**The problem:** Sift the material for lines containing "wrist", and return them.
== Segment start ==
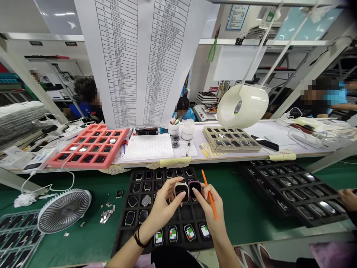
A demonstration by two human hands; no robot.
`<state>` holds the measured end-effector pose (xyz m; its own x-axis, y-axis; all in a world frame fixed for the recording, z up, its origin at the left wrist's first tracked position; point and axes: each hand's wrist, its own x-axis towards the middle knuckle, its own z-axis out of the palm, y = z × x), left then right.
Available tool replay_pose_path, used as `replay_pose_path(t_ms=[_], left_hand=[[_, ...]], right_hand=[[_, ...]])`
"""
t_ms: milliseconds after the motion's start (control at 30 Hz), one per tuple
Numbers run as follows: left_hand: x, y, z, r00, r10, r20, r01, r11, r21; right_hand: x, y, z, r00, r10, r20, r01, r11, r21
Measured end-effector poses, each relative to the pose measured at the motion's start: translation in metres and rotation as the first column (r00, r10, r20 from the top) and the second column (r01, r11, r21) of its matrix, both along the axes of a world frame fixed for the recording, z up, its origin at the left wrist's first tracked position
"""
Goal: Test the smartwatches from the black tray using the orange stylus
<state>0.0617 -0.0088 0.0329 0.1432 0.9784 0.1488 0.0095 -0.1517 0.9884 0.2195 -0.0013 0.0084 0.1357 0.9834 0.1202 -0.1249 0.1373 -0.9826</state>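
Note:
Over a black foam tray (125, 232) of watch faces, my left hand (164, 203) grips a light-rimmed watch (181, 193) between thumb and fingers. My right hand (213, 204) holds a dark watch with a purplish rim (194, 190) right beside it, and an orange stick (209, 195) lies across that hand's fingers. Both watch screens are dark and face up toward me. Several watches in the tray's front row show green, white and red screens, while those at the back and left are dark. Some compartments just below my hands hold nothing.
A round fan (64, 210) and small silvery scraps (107, 214) lie left. A red tray (90, 147) and a beige tray (231, 139) stand on the raised shelf. Black trays (295, 190) sit right, near another person's hand (348, 199). A paper list (142, 63) hangs ahead.

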Motion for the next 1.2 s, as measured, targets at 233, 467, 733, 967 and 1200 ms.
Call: replay_pose_path(t_ms=[233,467,733,967,1200], left_hand=[[0.003,-0.004,0.007,0.991,-0.035,0.127,0.044,0.997,-0.064],[0.002,-0.003,0.005,0.987,-0.032,0.159,0.05,0.993,-0.109],[0.001,-0.001,0.005,0.995,-0.004,0.104,0.013,0.997,-0.078],[0.0,0.002,-0.003,0.996,0.019,0.09,-0.015,0.999,-0.045],[-0.005,0.02,-0.04,0.979,0.1,-0.177,-0.105,0.994,-0.023]], right_hand=[[-0.002,-0.003,0.004,1.0,0.016,-0.008,-0.016,1.0,0.006],[-0.002,-0.004,0.003,1.0,-0.008,0.016,0.007,1.0,0.016],[-0.002,-0.004,0.002,0.999,-0.004,0.042,0.002,0.999,0.04],[-0.002,-0.003,-0.001,0.999,-0.001,0.044,-0.001,0.999,0.042],[0.001,0.017,-0.056,0.978,-0.014,0.21,0.007,0.999,0.038]])
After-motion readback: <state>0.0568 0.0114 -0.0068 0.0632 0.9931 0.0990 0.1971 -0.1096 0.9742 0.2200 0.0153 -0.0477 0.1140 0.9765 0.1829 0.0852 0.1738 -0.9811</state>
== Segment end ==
**Written solution:**
`<state>` holds the measured end-effector pose (xyz m; its own x-axis, y-axis; all in a world frame fixed for the recording, z up, its origin at the left wrist's first tracked position; point and axes: each hand's wrist, its own x-axis towards the middle knuckle, its own z-axis out of the palm, y = z × x), left then right.
Measured end-effector poses, each relative to the pose measured at the motion's start: translation in metres and rotation as the first column (r00, r10, r20 from the top) and the second column (r01, r11, r21) of its matrix, both along the axes of a world frame fixed for the recording, z up, its origin at the left wrist's first tracked position

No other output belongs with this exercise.